For each clip, the team recorded how long it took to generate a comic book using the system and calculated the average time taken to evaluate the system's performance.

The authors concluded that the method in this study is superior to other methods in the following three aspects:
- First, the system can generate richer bubble shapes for conversations, while existing methods only use simple elliptical word balloons;
- Secondly, using the text summarization method, some related subtitles are merged, which can ensure that the sentences in the text bubbles are not too long and enhance readability;
- Third, by automatically obtaining four important parameters, fully automatic multi-page layout is achieved (previous methods were mostly semi-automatic and required manual intervention), and the layout results are reasonable and rich.

To avoid interference from subjective factors, the team also recruited 40 volunteers through Amazon Mechanical Turk to compare the team's generated results with those generated by other similar systems.
Volunteers first watched the original video, then read the cartoons generated by various methods and gave their ratings. To avoid subjective bias, the videos and corresponding cartoons were randomly arranged.
The end result was that the system received better ratings than other methods, regardless of whether the volunteers had seen the videos before.
Generate comics with one click, what else can you do?
Although it has received positive reviews from users, the system is certainly not perfect and there are still some issues to be resolved.
For example, when selecting key frames, there may still be a situation where the similarity is too high, which will cause redundancy in the picture.
In addition, if the input video does not have subtitles, the system must first extract the lines through voice recognition before generating comics, but the results of voice recognition are often prone to errors, so this is also a challenge faced by the system. However, the team said that they believe that with the continuous advancement of voice recognition technology, this problem will be solved in the future.
In the future, when this technology is mature enough, many video works will have an additional way to open them. "Watching" a film in the form of comics may bring more imagination space for readers.

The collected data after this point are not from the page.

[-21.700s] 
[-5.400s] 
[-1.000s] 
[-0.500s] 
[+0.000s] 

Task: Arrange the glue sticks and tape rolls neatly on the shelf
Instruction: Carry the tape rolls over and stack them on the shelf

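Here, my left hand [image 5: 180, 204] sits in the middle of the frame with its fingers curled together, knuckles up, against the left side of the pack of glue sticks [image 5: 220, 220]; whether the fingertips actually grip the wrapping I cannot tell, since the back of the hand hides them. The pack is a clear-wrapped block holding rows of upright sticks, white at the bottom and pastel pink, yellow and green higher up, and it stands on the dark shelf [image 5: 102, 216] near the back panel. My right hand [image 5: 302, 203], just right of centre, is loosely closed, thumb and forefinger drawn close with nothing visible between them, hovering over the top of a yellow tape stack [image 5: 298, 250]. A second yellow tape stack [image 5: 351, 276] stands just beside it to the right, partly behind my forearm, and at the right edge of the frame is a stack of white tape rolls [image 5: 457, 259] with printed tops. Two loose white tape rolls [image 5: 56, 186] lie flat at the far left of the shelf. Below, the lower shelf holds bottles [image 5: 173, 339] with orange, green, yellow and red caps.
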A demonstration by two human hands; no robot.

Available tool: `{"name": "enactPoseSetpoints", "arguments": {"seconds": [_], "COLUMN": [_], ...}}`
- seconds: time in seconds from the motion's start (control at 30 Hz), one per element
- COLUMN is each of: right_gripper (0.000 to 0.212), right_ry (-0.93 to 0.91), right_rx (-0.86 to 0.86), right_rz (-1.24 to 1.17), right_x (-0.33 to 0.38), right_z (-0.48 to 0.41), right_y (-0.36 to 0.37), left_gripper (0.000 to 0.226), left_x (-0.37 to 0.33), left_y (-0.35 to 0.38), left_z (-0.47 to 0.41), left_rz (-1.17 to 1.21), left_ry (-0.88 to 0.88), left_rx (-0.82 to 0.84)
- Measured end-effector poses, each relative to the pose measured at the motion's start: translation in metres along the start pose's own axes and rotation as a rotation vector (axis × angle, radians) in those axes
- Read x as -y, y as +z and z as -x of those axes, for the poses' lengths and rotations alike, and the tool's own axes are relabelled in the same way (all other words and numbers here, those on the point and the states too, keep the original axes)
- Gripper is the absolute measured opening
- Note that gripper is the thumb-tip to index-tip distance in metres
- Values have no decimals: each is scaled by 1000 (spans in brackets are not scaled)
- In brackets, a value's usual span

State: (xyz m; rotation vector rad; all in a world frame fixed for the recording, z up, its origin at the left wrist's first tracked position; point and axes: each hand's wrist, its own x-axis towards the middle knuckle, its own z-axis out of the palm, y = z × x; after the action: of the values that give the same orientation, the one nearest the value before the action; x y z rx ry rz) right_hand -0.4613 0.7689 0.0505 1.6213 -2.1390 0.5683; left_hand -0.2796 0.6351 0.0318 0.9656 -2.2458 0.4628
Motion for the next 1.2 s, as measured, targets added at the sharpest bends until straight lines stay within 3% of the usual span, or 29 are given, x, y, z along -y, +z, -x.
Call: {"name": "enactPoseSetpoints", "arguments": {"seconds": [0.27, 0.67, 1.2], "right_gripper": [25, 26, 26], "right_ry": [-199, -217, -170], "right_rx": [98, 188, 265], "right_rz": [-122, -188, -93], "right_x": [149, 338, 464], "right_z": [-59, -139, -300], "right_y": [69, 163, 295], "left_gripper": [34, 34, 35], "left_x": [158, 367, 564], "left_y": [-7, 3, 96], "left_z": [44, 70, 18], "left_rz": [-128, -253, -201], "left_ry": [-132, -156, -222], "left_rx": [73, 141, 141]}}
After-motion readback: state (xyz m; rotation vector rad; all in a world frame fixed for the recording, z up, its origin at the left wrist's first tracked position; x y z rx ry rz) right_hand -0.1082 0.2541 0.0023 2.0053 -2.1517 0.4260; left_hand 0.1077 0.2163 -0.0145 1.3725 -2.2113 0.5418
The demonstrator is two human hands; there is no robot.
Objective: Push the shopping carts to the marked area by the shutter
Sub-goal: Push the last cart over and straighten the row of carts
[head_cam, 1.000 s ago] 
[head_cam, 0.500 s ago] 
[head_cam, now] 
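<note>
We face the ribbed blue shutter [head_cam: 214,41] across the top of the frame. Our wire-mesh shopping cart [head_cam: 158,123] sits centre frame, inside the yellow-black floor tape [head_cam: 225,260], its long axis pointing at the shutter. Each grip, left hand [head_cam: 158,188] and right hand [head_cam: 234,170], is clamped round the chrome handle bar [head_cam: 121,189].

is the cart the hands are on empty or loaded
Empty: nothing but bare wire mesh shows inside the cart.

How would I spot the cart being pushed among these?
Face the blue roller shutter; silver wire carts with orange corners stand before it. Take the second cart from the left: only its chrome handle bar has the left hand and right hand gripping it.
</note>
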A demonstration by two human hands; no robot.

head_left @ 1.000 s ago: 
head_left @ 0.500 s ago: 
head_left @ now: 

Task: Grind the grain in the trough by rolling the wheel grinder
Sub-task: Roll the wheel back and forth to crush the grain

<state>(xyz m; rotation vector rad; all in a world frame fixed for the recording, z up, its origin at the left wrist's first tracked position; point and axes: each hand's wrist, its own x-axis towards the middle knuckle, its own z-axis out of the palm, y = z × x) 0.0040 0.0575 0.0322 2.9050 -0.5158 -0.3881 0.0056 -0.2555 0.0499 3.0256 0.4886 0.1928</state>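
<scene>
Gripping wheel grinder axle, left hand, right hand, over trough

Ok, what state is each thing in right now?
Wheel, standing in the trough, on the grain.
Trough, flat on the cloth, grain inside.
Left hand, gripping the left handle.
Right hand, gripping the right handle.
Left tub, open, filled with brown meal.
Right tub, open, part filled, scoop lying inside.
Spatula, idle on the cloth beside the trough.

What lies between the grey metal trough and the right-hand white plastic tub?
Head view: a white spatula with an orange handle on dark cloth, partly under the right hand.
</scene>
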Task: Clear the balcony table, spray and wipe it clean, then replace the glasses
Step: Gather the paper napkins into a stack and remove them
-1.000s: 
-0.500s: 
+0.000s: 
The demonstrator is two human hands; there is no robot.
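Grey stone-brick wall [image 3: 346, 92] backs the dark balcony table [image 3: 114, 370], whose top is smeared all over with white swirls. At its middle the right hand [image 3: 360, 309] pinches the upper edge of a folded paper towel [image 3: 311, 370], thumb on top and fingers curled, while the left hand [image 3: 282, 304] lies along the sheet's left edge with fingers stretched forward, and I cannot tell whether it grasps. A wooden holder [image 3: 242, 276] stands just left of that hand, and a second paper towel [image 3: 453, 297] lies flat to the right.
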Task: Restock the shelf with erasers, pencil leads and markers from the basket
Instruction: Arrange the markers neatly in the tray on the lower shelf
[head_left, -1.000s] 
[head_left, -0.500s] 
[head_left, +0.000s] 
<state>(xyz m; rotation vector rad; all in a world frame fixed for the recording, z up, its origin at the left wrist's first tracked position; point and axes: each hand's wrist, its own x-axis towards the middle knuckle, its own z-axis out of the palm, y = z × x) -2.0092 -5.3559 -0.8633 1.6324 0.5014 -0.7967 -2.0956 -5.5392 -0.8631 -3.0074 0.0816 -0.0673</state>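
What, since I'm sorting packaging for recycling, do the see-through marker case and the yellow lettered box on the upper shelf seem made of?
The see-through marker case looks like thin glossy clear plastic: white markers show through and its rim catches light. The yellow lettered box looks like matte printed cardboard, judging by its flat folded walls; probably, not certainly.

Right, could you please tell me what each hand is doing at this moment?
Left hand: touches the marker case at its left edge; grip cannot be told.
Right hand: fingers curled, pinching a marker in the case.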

In addition, ordinary people can easily convert videos into comics without having any painting skills. This may become a new mass entertainment tool just like the Prisma App that can convert photos into painting-style images.
The team also plans to expand this method to generate comics using text information. In other words, as long as the comic script is given, the system can automatically generate comics, saving a lot of time for comic artists.